By Mintai
The Tair team of Alibaba Cloud's intelligent database is behind the development of a proprietary distributed key-value store (KVS) system, which covers almost all of Alibaba's core businesses, including Taobao, Tmall, Alimama, Cainiao, DingTalk, Youku, and Amap. For more than a decade, the Tair team has been providing Alibaba with highly reliable, high-performance, and low-cost data storage and access services.
Recently, a paper by the Tair team "HotRing: A Hotspot-Aware In-Memory Key-Value Store" was accepted by FAST'20 Research Track (a USENIX Conference on File and Storage Techniques [FAST]). It's a top CCF Class A conference in the storage field, with an acceptance rate of 16% in 2020.

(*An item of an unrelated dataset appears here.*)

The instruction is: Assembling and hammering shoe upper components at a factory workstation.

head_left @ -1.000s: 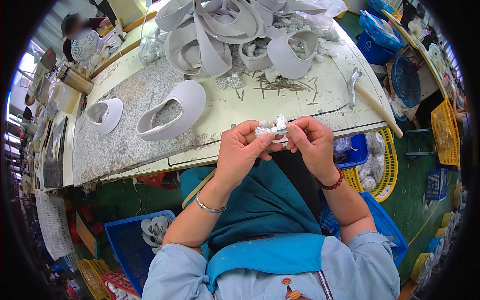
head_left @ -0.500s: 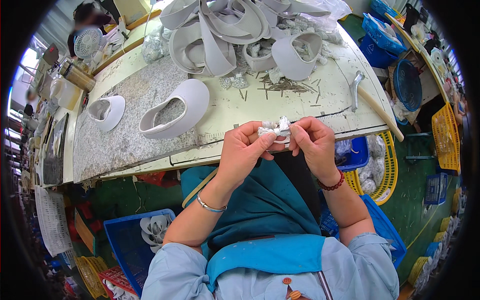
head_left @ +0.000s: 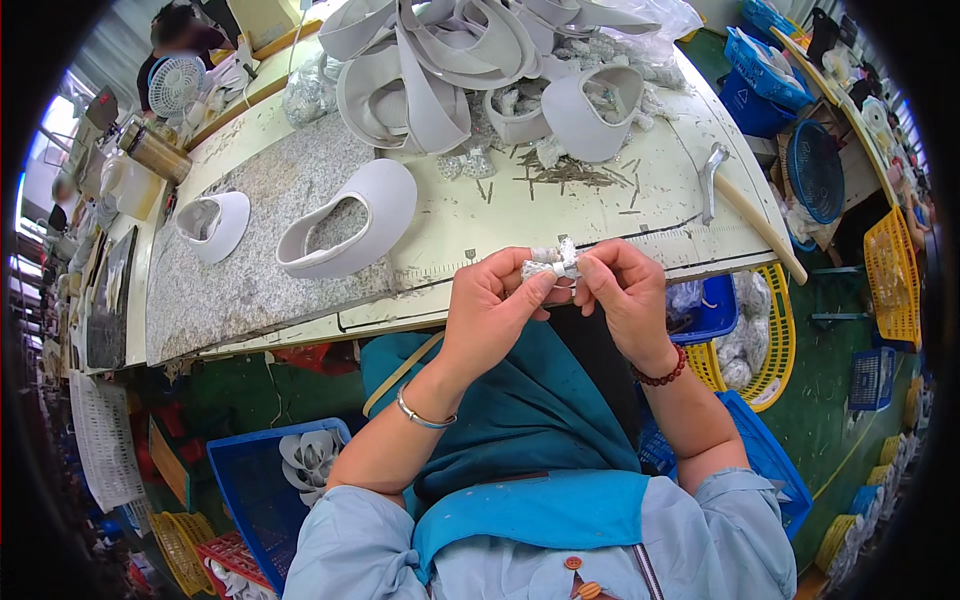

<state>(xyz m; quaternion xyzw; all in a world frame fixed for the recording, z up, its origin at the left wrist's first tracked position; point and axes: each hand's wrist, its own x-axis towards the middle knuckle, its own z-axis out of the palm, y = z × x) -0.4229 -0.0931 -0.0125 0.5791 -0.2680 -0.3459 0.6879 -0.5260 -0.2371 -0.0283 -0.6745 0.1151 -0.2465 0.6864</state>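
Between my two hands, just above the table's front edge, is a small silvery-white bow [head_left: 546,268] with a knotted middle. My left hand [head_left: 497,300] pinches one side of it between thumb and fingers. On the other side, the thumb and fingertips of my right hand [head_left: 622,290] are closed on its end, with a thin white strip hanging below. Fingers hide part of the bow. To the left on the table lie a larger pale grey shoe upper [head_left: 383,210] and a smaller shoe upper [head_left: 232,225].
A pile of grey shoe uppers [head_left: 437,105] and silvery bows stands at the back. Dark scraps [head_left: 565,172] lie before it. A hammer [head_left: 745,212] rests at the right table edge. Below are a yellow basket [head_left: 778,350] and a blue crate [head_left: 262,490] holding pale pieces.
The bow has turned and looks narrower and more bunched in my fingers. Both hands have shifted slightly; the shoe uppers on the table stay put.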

Link to Paper: https://www.usenix.org/conference/fast20/presentation/chen-jiqiang
HotRing is the innovative in-memory KVS engine designed by the Tair team. The engine throughput can reach 600 million OPS/s, which is 2.58 times faster than the fastest current KVS system. HotRing significantly improves the KVS engine's capability to carry hot spot access traffic. This is especially critical for the stability and cost control of the KVS system.
To help you easily understand this paper, this article describes how the Tair team solves the hot spot problems that confront the database architecture during peak traffic at 00:00 on the day of Alibaba's 2019 Double 11 Shopping Festival. This article also introduces the innovative engine, HotRing, developed by the Tair team.
In 2019, the Tmall Double 11 Shopping Festival again set a world record, with orders peaking at 544,000 per second at 00:00. The massive order volume had a significant impact on Alibaba's databases because they had to process these orders while providing transaction assurance.
The reality was even tougher. An order was accessed dozens of times at the backend on being processed by the business logic. Many customers just browsed item after item without placing orders. Therefore, during the traffic peak at 00:00, 1 billion access requests were actually sent per second.
As a highly concurrent distributed KVS system, Tair assumed an important role in processing the traffic peak. As shown in the following logic diagram, Tair works as a distributed database cache system to cache a large amount of hot spot data, such as product information, inventory information, and risk control information. This relieves the database of the pressure of massive access-traffic volumes. During the Double 11 Shopping Festival in 2019, the peak access traffic to Tair was 992 million access requests per second.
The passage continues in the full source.